Option 1: Update in Place

Best when: Content is still relevant, URL has authority, just needs refreshing.

  1. Update the title (remove or update the year)
  2. Refresh the content (new data, current examples)
  3. Update the publication date
  4. Keep the same URL

Google likes updated content. Refreshing a ranking page often boosts it further.

Option 2: Redirect to New Content

Best when: You have a newer, better version of the same topic.

  1. Create the new content at a new URL
  2. Set up a 301 redirect from old URL to new URL
  3. The new page inherits the old page’s link equity

Example: /ultimate-guide-2023/ redirects to /complete-guide/

Option 3: Consolidate

Best when: You have multiple similar posts that can be one complete piece.

  1. Pick the best-performing URL
  2. Merge content from the other posts into it
  3. Redirect the other URLs to the consolidated page

Option 4: Delete (With Caution)

Only delete when:

  • Content is completely obsolete
  • No traffic
  • No backlinks
  • No way to update or redirect meaningfully

If you delete, consider returning a 410 (Gone) instead of 404, or redirect to a relevant category page.

Setting Up a Content Refresh Schedule

Don’t wait until content is embarrassingly outdated. Set a schedule:

  • Quarterly: Review top 10 performing pages
  • Annually: Audit all dated content (year in title, references to specific events)
  • Trigger-based: Major industry changes, product updates, new data

Add “Last updated: [date]” to your posts so readers (and you) know when content was last reviewed.

Confirming Your Content Refresh Is Live

  • Outdated information is updated with current data
  • Broken links are fixed or removed
  • “Last updated” date reflects the refresh
  • Content still ranks or ranks better after refresh

Sources

Content Refresh Questions Answered

How often should I update old content?

Audit all content every 6-12 months. Prioritize pages that rank on Google page 2 (positions 11-20)—these are closest to driving traffic with a refresh. Evergreen guides need annual fact-checking. Time-sensitive content (tool reviews, pricing comparisons, statistics) needs updating within 3-6 months.

Should I update the publish date when refreshing content?

Yes, if you’ve made substantial changes (new sections, updated data, rewritten paragraphs). Change the publish date to the refresh date and add a “Last updated” note. Don’t change the date for minor fixes like typos or broken links—Google can tell the difference and may penalize date manipulation.

When should I redirect old content instead of updating it?

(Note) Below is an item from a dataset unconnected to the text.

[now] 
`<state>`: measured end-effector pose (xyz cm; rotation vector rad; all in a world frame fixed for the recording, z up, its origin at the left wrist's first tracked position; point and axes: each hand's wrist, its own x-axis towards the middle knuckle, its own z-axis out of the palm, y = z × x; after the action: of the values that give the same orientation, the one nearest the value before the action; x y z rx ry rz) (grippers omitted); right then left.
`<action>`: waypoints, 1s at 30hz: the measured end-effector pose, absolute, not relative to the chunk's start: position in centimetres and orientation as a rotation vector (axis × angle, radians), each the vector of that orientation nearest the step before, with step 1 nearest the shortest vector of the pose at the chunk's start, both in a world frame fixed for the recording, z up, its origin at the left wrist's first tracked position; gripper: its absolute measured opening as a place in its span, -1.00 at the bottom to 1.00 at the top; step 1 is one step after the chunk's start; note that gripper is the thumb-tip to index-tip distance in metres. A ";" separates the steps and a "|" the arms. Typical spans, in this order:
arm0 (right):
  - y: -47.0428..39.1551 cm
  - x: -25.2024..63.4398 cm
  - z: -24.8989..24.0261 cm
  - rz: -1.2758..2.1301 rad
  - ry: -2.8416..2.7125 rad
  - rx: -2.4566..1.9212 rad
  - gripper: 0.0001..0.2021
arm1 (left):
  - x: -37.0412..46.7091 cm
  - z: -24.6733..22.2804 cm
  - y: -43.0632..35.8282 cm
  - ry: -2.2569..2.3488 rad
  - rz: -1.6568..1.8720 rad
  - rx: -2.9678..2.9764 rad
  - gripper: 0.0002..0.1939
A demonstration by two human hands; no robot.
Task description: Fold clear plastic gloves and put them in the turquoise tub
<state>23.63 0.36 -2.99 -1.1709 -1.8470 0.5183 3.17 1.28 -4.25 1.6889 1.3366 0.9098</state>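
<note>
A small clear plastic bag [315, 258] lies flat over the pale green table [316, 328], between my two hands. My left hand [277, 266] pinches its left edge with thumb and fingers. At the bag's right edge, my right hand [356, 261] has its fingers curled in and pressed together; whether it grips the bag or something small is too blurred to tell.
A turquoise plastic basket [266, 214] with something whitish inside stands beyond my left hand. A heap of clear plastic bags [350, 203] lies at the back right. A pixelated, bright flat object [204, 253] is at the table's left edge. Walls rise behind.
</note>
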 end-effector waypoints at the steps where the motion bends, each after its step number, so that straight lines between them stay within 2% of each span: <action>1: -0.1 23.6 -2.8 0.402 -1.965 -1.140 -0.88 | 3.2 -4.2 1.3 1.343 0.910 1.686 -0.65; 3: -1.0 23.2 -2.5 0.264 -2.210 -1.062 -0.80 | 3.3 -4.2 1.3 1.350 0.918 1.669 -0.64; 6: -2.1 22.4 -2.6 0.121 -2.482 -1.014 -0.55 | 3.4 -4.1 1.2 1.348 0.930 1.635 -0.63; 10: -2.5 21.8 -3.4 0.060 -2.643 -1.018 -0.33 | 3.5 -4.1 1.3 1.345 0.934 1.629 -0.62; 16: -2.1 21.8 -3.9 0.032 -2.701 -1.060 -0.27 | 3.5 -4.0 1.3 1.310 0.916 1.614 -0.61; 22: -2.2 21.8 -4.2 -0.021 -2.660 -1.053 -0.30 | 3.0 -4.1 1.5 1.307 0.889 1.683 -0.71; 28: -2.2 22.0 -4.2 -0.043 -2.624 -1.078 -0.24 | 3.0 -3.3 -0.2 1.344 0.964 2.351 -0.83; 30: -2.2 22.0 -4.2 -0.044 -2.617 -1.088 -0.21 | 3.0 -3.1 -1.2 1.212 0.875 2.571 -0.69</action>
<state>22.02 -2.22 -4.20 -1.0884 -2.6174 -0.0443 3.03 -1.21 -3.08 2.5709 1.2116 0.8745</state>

Redirect (301) when the topic is permanently irrelevant (product discontinued, event passed) and another page on your site covers the intent better. If the URL has backlinks or organic traffic, always redirect rather than delete. Delete (410 Gone) only if no page serves the same intent and the content has zero links or traffic.

Does refreshing content actually improve SEO rankings?

Yes. HubSpot found that updating old blog posts with new data and better optimization increased organic traffic to those posts by an average of 106%. Google rewards fresh, accurate content—especially for YMYL (Your Money, Your Life) topics where outdated information can cause harm.

✓ Your Content Refresh Is Complete When

  • Every post older than 12 months has been audited and marked as current, updated, or archived
  • Outdated statistics, screenshots, and references have been replaced with current versions
  • Broken internal and external links are fixed or removed
  • Updated posts have a visible “Last updated” date that reflects the refresh
  • Refreshed content has been resubmitted for indexing in Google Search Console

Test it: Pick your 5 highest-traffic posts from the past year, read each one fully, and confirm every fact, link, and screenshot is still accurate today.